((

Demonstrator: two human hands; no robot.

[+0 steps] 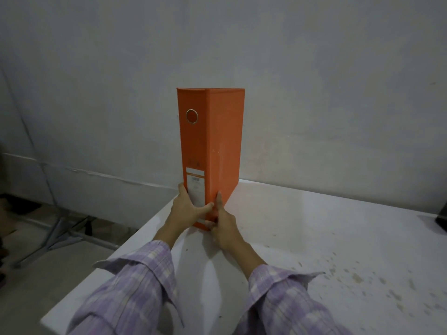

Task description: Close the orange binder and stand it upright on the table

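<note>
The orange binder (pixel 212 141) is closed and stands upright near the far left corner of the white table (pixel 314 233), its spine with the metal ring hole and white label facing me. My left hand (pixel 187 209) wraps the lower left edge of the spine, thumb across the label. Against the lower right cover presses my right hand (pixel 223 226), its fingers running up the cover's front edge. Both hands hold the binder near its base.
The table's left edge runs diagonally just left of my left forearm. A grey wall stands behind the table. Metal stand legs (pixel 67 233) lie on the floor to the left. A dark object (pixel 442 216) sits at the table's right edge.
</note>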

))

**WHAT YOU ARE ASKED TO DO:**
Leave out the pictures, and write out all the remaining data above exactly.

**RESULT:**
Demonstrator: two human hands; no robot.

[+0 steps] 

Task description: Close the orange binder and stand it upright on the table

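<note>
The orange binder (pixel 212 141) is closed and stands upright near the far left corner of the white table (pixel 314 233), its spine with the metal ring hole and white label facing me. My left hand (pixel 187 209) wraps the lower left edge of the spine, thumb across the label. Against the lower right cover presses my right hand (pixel 223 226), its fingers running up the cover's front edge. Both hands hold the binder near its base.
The table's left edge runs diagonally just left of my left forearm. A grey wall stands behind the table. Metal stand legs (pixel 67 233) lie on the floor to the left. A dark object (pixel 442 216) sits at the table's right edge.
</note>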

Nothing remains to be answered in this exercise.